Records from a dataset

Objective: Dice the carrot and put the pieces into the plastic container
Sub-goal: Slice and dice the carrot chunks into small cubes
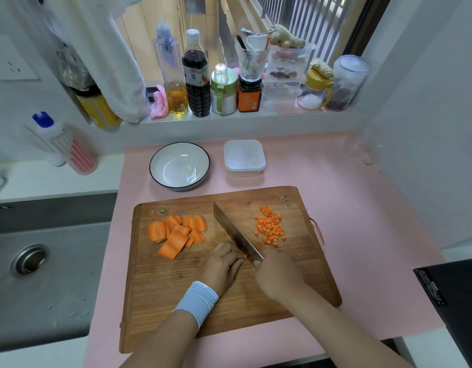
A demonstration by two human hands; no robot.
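Note:
Several flat carrot slabs (176, 232) lie on the left of the wooden cutting board (176, 288). A small heap of diced carrot (270, 229) sits on the board's right. My right hand (277, 274) grips the handle of a cleaver (233, 232) whose blade edge rests on the board. My left hand (224, 264), fingers curled, presses down on a carrot piece right against the blade; that piece is almost hidden. The clear plastic container (244, 158) stands behind the board, with nothing in it.
A white bowl (179, 166) with a dark rim stands left of the container on the pink mat. A steel sink (38, 261) lies to the left. Bottles and jars (195, 75) line the window sill. A black box (452, 301) sits at the right.

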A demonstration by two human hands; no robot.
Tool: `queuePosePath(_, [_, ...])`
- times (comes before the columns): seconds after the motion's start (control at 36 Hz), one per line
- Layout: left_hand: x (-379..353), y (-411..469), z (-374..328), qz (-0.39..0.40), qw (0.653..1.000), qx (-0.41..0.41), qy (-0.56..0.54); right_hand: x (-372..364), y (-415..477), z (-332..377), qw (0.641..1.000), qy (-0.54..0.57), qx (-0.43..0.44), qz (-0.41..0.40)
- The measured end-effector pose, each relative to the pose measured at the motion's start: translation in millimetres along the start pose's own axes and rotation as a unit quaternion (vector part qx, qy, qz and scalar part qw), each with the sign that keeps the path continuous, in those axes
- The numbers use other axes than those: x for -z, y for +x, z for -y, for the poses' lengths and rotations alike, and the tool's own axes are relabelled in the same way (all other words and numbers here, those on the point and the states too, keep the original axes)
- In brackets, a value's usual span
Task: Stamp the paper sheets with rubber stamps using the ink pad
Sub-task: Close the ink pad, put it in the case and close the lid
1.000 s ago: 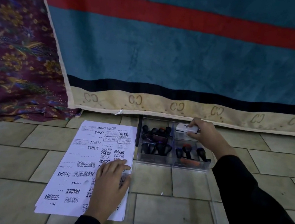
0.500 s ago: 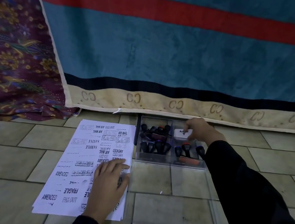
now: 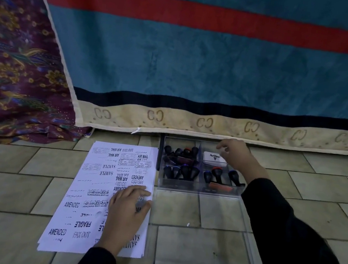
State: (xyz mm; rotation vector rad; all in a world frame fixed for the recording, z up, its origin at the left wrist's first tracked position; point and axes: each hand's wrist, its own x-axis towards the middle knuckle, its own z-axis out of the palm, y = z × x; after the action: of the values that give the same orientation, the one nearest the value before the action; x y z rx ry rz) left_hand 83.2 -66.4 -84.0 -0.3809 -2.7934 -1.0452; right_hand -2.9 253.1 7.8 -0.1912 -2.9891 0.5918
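Hovering the right hand [image 3: 234,155] over the back-right compartment of the clear box [image 3: 196,188], fingers loosely curled and a little apart, gripping nothing. Noting the ink pad [image 3: 213,158] lying flat in that same compartment: closed white case, black brand lettering facing up, just under and to the left of the fingertips. Not managing to tell whether the edge of the palm is brushing the pad's right end.

Pressing the left hand [image 3: 127,211] flat on the paper sheets [image 3: 97,179], fingers straight and close together, tips pointing toward the box's front-left corner. Seeing the sheets lying as a stack just beside the box's left wall, carrying many black prints: AIR MAIL, SAMPLE, AMENDED, FRAGILE, FAX OUT.

Logging rubber stamps [image 3: 180,172] with black handles filling the box's other three compartments: back-left, front-left and front-right.

Noting the box's clear lid [image 3: 198,244] lying open and flat against the box's near side, on the tiled floor [image 3: 19,189]. Seeing a teal blanket [image 3: 198,69] with a red stripe and cream border hanging right behind the box, and a patterned cloth [image 3: 12,68] further off to the box's back-left.
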Motion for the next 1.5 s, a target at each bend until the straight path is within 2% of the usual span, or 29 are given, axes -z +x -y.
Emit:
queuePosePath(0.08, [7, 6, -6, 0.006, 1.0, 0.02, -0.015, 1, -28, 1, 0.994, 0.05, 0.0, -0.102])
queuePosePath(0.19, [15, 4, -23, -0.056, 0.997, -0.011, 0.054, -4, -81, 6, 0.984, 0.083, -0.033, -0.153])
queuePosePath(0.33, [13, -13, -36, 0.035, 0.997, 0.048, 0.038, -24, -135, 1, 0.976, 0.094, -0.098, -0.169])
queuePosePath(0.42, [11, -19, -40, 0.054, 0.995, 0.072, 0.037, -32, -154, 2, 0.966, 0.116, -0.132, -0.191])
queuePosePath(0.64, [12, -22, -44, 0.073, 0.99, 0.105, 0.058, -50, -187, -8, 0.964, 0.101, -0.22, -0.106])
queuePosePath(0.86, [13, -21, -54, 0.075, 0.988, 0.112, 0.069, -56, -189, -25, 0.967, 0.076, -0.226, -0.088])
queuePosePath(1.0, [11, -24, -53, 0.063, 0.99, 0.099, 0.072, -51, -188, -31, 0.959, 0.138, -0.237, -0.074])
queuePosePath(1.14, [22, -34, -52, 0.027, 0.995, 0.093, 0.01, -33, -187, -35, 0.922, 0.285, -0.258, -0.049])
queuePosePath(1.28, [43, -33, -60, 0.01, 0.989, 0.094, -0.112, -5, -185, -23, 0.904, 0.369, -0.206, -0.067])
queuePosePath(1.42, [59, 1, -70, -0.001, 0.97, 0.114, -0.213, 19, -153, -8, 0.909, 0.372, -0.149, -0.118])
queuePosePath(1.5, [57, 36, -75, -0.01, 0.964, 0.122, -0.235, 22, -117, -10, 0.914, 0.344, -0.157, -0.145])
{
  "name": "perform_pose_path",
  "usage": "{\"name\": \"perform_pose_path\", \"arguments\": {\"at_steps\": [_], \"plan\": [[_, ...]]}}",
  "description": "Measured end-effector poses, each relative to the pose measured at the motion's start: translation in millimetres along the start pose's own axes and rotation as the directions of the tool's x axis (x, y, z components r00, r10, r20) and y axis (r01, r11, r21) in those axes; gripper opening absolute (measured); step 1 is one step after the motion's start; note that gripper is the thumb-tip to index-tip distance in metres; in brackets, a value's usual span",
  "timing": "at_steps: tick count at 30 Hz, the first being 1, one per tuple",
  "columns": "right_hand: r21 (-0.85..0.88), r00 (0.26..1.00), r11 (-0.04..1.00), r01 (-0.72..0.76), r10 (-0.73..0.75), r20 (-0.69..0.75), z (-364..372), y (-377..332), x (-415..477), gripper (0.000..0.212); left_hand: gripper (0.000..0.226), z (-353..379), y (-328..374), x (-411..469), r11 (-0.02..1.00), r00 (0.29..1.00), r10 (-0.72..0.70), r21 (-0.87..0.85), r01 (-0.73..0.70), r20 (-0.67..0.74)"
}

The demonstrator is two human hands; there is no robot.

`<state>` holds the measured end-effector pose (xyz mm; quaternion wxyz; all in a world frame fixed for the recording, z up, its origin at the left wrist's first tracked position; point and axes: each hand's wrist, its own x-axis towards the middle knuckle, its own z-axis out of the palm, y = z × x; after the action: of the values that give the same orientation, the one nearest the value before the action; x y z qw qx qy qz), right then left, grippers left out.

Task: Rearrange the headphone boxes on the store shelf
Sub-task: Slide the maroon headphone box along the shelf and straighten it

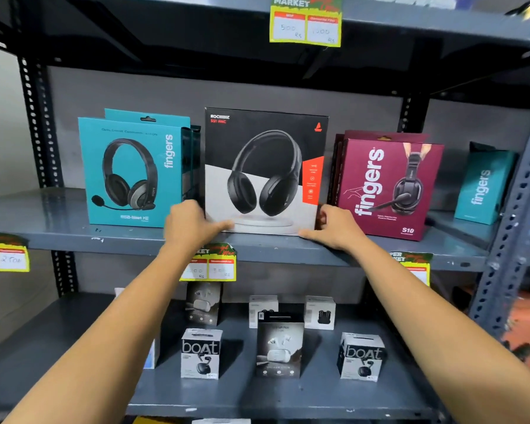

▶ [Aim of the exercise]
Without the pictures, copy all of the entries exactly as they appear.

▶ [Answer for the task]
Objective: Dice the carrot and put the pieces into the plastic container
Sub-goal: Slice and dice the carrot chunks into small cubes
A demonstration by two human hands; no robot.
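Note:
Several flat carrot slabs (176, 232) lie on the left of the wooden cutting board (176, 288). A small heap of diced carrot (270, 229) sits on the board's right. My right hand (277, 274) grips the handle of a cleaver (233, 232) whose blade edge rests on the board. My left hand (224, 264), fingers curled, presses down on a carrot piece right against the blade; that piece is almost hidden. The clear plastic container (244, 158) stands behind the board, with nothing in it.
A white bowl (179, 166) with a dark rim stands left of the container on the pink mat. A steel sink (38, 261) lies to the left. Bottles and jars (195, 75) line the window sill. A black box (452, 301) sits at the right.
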
A demonstration by two human hands; no robot.
Tool: `queuePosePath(_, [_, ...])`
- times (comes before the columns): seconds after the motion's start (control at 36 Hz), one per line
- Layout: left_hand: x (-379..353), y (-411..469), z (-374..328), qz (-0.39..0.40), qw (0.653..1.000), qx (-0.41..0.41), qy (-0.56..0.54); right_hand: x (-372..364), y (-415..477), z (-332..377), qw (0.641..1.000), qy (-0.54..0.57), qx (-0.43..0.44), qz (-0.41..0.40)
- The measured end-effector pose, each relative to the pose measured at the motion's start: translation in millimetres along the start pose's own axes and rotation as a unit quaternion (vector part qx, qy, qz and scalar part qw), each with the sign that keeps the path continuous, in those axes
- The numbers use other axes than those: x for -z, y for +x, z for -y, for the poses' lengths and rotations alike, and the tool's own axes are relabelled in the same way (all other words and numbers here, those on the point and the states too, keep the original axes)
- In brackets, a value's usual span
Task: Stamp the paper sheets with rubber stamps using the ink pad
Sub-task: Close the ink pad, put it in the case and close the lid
1.000 s ago: 
0.500 s ago: 
now: 
State: (xyz mm; rotation vector rad; all in a world frame fixed for the recording, z up, its origin at the left wrist's first tracked position; point and axes: each hand's wrist, its own x-axis towards the middle knuckle, its own z-axis out of the palm, y = z × x; after the action: of the values that give the same orientation, the one nearest the value before the action; x y z rx ry rz) left_hand 83.2 -66.4 -84.0 -0.3809 -2.7934 -1.0452; right_hand -2.9 253.1 7.8 -0.1912 -2.9891 0.5918
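Hovering the right hand [image 3: 234,155] over the back-right compartment of the clear box [image 3: 196,188], fingers loosely curled and a little apart, gripping nothing. Noting the ink pad [image 3: 213,158] lying flat in that same compartment: closed white case, black brand lettering facing up, just under and to the left of the fingertips. Not managing to tell whether the edge of the palm is brushing the pad's right end.

Pressing the left hand [image 3: 127,211] flat on the paper sheets [image 3: 97,179], fingers straight and close together, tips pointing toward the box's front-left corner. Seeing the sheets lying as a stack just beside the box's left wall, carrying many black prints: AIR MAIL, SAMPLE, AMENDED, FRAGILE, FAX OUT.

Logging rubber stamps [image 3: 180,172] with black handles filling the box's other three compartments: back-left, front-left and front-right.

Noting the box's clear lid [image 3: 198,244] lying open and flat against the box's near side, on the tiled floor [image 3: 19,189]. Seeing a teal blanket [image 3: 198,69] with a red stripe and cream border hanging right behind the box, and a patterned cloth [image 3: 12,68] further off to the box's back-left.
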Motion for the next 1.5 s, a target at each bend until the straight path is within 2% of the usual span, or 29 are given, axes -z +x -y.
Emit:
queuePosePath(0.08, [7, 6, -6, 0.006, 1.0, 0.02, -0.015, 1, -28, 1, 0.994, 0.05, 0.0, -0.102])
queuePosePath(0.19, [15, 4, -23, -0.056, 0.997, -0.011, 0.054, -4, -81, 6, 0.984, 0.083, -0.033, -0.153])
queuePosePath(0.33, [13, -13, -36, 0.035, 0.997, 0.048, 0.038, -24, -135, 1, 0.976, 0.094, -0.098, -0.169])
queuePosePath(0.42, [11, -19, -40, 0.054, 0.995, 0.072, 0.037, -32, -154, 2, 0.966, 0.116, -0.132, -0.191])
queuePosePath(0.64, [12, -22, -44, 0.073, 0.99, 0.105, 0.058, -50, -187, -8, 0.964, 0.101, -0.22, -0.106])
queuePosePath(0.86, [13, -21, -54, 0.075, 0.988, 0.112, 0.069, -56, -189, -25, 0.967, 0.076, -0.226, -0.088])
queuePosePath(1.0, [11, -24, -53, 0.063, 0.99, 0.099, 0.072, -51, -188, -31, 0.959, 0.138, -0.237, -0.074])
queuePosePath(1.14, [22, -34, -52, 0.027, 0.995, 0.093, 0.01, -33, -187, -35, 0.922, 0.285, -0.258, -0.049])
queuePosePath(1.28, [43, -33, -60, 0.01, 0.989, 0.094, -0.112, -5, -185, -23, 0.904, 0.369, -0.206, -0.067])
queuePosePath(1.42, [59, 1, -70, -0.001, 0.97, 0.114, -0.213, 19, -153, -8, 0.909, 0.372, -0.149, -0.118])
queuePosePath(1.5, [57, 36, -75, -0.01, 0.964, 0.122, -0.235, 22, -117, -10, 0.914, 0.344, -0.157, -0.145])
{
  "name": "perform_pose_path",
  "usage": "{\"name\": \"perform_pose_path\", \"arguments\": {\"at_steps\": [_], \"plan\": [[_, ...]]}}",
  "description": "Measured end-effector poses, each relative to the pose measured at the motion's start: translation in millimetres along the start pose's own axes and rotation as the directions of the tool's x axis (x, y, z components r00, r10, r20) and y axis (r01, r11, r21) in those axes; gripper opening absolute (measured); step 1 is one step after the motion's start; note that gripper is the thumb-tip to index-tip distance in metres; in brackets, a value's usual span",
  "timing": "at_steps: tick count at 30 Hz, the first being 1, one per tuple",
  "columns": "right_hand: r21 (-0.85..0.88), r00 (0.26..1.00), r11 (-0.04..1.00), r01 (-0.72..0.76), r10 (-0.73..0.75), r20 (-0.69..0.75), z (-364..372), y (-377..332), x (-415..477), gripper (0.000..0.212); left_hand: gripper (0.000..0.226), z (-353..379), y (-328..374), x (-411..469), r11 (-0.02..1.00), r00 (0.29..1.00), r10 (-0.72..0.70), r21 (-0.87..0.85), r01 (-0.73..0.70), r20 (-0.67..0.74)"
}

The demonstrator is two human hands; there is no robot.

`<state>` holds the measured end-effector pose (xyz mm; quaternion wxyz; all in a world frame fixed for the recording, z up, its origin at the left wrist's first tracked position; point and axes: each hand's wrist, its own x-axis towards the middle knuckle, its own z-axis out of the palm, y = z × x; after the action: of the values that give the same orientation, the one nearest the value before the action; x y z qw qx qy qz), right then left, grippers left out.

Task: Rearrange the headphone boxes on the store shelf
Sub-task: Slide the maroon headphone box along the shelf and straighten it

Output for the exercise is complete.